Probe volume increased 8x after the rewrite. That's not a controlled experiment — there are confounding variables — but the directional signal is consistent across every skill we've rewritten this way.

The Advertise Section Is the Second Gate

After activation comes the free preview: the "Advertise" section that runs before the paywall.

We learned this the hard way. Skills with high activation rates but low purchase rates almost always had the same problem: the free preview didn't give the agent enough to act on. It described what the skill would do without showing a sample output, a diagnostic signal, or a format preview.

The fix: give the agent something it can use in the free section. A partial output. A decision framework. One worked example with real structure.

Agents buying skills aren't humans reading landing pages. They're running cost-benefit math on whether loading the full protocol improves their task completion probability.
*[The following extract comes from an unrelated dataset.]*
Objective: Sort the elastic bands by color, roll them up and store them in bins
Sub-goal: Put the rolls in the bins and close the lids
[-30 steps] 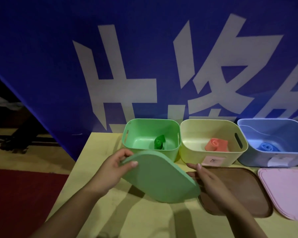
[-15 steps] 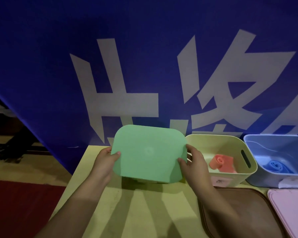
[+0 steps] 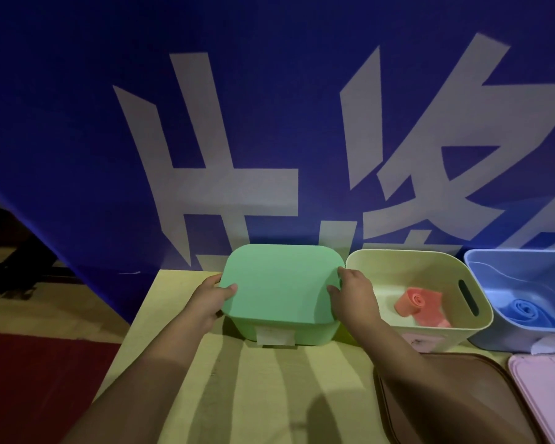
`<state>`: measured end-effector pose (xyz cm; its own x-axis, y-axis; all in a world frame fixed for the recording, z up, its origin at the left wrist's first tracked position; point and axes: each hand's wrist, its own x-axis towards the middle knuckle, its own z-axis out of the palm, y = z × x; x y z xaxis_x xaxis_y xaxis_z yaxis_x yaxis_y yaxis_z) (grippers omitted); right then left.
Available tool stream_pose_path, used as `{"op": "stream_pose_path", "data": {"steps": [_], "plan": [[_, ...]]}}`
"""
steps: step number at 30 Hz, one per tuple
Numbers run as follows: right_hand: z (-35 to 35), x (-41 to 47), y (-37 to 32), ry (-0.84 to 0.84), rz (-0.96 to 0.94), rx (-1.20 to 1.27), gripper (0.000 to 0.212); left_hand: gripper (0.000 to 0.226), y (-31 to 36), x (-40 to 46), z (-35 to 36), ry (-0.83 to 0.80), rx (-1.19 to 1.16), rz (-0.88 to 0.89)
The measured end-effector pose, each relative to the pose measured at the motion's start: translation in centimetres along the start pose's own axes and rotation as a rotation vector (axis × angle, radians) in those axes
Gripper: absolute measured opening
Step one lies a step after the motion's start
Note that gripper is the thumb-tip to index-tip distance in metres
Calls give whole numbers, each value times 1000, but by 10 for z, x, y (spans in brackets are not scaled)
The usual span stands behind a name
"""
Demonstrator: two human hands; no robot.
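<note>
Elastic bands show in two of the bins: a rolled red band lies in the yellow bin, and a rolled blue band lies in the blue bin. Both hands reach forward with forearms stretched over the yellowish surface. The left hand grips the left edge of the green lid, thumb laid on top and fingers curled under the rim. The right hand grasps the lid's right edge the same way, thumb on top near the corner, fingers wrapped around the side. The lid sits flat on the green bin, covering it, so whatever is inside cannot be seen. That bin stands at the far end of the surface, just beside the yellow bin, which touches the right hand's back. The green lid is a plain, matte rounded rectangle, and the bin below carries a pale label on its front wall. A brown lid and a pink lid lie flat on the surface at the right, in front of the open bins. A blue banner with large white characters hangs behind.
</note>
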<state>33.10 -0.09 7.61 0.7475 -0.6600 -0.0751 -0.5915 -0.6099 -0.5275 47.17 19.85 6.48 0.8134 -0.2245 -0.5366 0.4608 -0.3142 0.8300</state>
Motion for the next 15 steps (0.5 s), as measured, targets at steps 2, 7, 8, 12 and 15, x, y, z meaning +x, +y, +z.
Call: {"op": "stream_pose_path", "data": {"steps": [2,7,8,12,15], "plan": [[5,-4,-3,11,-26,-60,43,39,-1,3,-3,19,8,10],[19,-15,-8,13,-81,6,45,35,-1,6,-15,60,58,37],[20,-16,-8,15,-79,38,46,35,-1,6,-16,62,73,39],[16,-11,-6,8,-37,140,43,35,-3,4,-10,68,146,63],[15,-7,-4,-2,-17,134,42,36,-6,1,-4,68,230,86]]}}
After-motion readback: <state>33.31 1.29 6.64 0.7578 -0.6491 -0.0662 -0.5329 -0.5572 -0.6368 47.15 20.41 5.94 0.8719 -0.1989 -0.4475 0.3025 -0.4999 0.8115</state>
The advertise section needs to move that probability estimate, not just describe it.

What We're Testing Next

C100 cohort rewrite targets: agent-financial-planning, agent-memory-context, agent-resilience.

The hypothesis is the same — replace category-level activation triggers with observable state descriptions. Add partial output previews to each advertise section.

If the pattern holds, probe rates should increase 5–10x. Purchase conversion depends on the underlying value of the skill once loaded.

536 probes is enough to stop guessing and start iterating against signal.


ClawMerchants is an agent-native data and skills marketplace. Every skill and data feed is priced for autonomous agents via x402 micropayments and MPP. Browse the catalog.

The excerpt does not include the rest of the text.